### Task item
Copy exactly the lines of the records below, and only those lines, beginning with the line that contains "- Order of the" and ending with the line that contains "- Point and".

**** Records shown ****

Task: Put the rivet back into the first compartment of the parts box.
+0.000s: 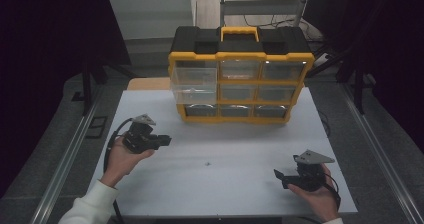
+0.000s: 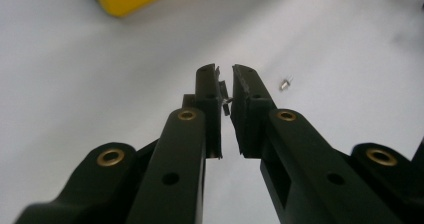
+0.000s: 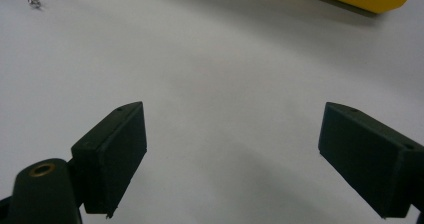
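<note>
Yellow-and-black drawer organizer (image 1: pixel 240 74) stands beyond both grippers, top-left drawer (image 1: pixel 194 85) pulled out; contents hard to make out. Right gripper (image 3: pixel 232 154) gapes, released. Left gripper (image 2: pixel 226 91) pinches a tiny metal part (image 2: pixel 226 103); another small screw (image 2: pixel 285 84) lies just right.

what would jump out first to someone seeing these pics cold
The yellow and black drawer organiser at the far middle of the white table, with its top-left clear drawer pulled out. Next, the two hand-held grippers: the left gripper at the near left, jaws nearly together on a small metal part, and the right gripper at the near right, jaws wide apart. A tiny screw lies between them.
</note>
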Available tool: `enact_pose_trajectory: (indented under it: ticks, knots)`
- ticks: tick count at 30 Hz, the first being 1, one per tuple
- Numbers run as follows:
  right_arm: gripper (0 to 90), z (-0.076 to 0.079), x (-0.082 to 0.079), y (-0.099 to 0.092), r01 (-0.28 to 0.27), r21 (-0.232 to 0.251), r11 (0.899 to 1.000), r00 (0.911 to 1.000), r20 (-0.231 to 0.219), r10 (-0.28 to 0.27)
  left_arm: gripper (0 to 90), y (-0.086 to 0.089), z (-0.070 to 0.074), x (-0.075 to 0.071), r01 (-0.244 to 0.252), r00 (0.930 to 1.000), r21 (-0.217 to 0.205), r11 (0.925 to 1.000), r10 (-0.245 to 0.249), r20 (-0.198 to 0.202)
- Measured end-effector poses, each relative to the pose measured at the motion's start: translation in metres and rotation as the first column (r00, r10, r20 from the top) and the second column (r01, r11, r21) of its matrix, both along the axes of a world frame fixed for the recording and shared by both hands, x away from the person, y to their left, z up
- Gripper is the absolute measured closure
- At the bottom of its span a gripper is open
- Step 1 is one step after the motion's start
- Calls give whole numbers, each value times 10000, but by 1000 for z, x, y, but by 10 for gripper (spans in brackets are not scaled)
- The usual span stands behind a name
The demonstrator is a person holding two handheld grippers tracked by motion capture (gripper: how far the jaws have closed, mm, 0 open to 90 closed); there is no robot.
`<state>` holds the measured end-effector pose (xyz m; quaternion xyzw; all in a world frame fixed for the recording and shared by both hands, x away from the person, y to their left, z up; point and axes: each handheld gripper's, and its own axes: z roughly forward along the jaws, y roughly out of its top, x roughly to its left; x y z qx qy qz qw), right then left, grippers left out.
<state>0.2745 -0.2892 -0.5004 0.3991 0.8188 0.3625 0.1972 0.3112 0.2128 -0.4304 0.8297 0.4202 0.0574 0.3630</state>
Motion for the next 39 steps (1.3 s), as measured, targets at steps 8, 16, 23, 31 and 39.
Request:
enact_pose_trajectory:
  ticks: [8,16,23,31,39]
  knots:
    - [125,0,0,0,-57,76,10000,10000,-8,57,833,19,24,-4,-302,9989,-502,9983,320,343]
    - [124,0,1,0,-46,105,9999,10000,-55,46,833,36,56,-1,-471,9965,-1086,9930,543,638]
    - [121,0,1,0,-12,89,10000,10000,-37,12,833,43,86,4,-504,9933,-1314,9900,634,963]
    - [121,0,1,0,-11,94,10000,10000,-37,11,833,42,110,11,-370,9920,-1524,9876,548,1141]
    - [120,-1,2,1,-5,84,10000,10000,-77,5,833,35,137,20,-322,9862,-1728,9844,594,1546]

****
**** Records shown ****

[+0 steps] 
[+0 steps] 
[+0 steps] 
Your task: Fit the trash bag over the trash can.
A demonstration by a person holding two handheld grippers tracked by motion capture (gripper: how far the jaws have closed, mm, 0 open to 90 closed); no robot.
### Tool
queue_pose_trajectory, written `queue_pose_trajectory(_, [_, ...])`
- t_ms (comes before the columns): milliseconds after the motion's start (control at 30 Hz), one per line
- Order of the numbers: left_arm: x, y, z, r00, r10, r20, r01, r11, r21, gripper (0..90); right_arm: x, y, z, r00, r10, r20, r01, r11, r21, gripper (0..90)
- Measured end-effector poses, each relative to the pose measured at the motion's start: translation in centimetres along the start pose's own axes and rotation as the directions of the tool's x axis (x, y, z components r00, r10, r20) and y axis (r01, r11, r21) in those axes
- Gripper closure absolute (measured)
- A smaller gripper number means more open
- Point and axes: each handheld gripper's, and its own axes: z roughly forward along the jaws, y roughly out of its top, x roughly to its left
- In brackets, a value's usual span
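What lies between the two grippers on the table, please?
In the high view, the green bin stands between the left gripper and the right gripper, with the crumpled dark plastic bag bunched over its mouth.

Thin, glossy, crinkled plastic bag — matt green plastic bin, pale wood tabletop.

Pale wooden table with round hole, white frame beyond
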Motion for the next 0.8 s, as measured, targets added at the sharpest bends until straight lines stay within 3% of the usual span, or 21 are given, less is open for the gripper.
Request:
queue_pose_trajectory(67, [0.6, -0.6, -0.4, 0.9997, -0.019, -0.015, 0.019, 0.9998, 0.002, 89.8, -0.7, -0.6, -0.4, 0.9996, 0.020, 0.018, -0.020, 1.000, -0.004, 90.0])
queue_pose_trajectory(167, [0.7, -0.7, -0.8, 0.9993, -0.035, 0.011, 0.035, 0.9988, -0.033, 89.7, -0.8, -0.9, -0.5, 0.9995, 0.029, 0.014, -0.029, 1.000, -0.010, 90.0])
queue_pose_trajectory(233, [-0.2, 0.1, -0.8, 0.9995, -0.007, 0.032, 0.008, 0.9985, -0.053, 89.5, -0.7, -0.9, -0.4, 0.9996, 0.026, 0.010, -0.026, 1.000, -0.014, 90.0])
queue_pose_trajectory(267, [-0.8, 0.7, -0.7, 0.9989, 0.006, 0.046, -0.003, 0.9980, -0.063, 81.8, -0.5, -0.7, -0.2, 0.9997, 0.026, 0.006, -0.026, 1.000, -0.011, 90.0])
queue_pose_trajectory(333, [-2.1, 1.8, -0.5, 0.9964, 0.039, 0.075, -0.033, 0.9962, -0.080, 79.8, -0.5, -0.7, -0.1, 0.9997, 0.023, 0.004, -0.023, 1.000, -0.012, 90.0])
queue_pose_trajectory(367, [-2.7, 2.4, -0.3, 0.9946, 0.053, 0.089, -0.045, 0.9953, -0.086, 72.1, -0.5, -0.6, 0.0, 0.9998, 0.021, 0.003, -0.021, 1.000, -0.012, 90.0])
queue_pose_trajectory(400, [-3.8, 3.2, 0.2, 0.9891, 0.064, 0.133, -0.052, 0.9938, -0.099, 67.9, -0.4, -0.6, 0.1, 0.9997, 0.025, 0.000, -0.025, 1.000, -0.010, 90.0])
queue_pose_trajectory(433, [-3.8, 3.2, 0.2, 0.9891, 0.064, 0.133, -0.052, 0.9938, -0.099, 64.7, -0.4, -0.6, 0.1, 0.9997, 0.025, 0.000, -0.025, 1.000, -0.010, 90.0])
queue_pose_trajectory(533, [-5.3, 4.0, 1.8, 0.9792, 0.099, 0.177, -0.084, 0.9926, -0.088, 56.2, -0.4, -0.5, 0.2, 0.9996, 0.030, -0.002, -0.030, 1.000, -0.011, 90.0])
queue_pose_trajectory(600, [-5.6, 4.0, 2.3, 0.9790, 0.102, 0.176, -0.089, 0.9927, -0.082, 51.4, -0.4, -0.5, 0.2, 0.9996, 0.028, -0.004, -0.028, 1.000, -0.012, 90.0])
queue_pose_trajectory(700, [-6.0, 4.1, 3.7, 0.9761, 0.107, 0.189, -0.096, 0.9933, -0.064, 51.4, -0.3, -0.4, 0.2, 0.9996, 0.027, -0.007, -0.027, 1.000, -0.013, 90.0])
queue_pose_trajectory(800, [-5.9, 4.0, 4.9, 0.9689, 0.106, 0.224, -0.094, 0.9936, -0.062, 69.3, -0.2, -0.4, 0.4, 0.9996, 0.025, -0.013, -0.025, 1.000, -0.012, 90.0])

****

### Response area
- Order of the numbers: left_arm: x, y, z, r00, r10, r20, r01, r11, r21, gripper (0..90); right_arm: x, y, z, r00, r10, r20, r01, r11, r21, gripper (0..90)
- Measured end-effector poses, each relative to the pose measured at the motion's start: translation in centimetres along the start pose's own axes and rotation as the directions of the tool's x axis (x, y, z components r00, r10, r20) and y axis (r01, r11, r21) in those axes
- Gripper closure absolute (measured)
- A smaller gripper number means more open
- Point and axes: each handheld gripper's, and its own axes: z roughly forward along the jaws, y roughly out of its top, x roughly to its left

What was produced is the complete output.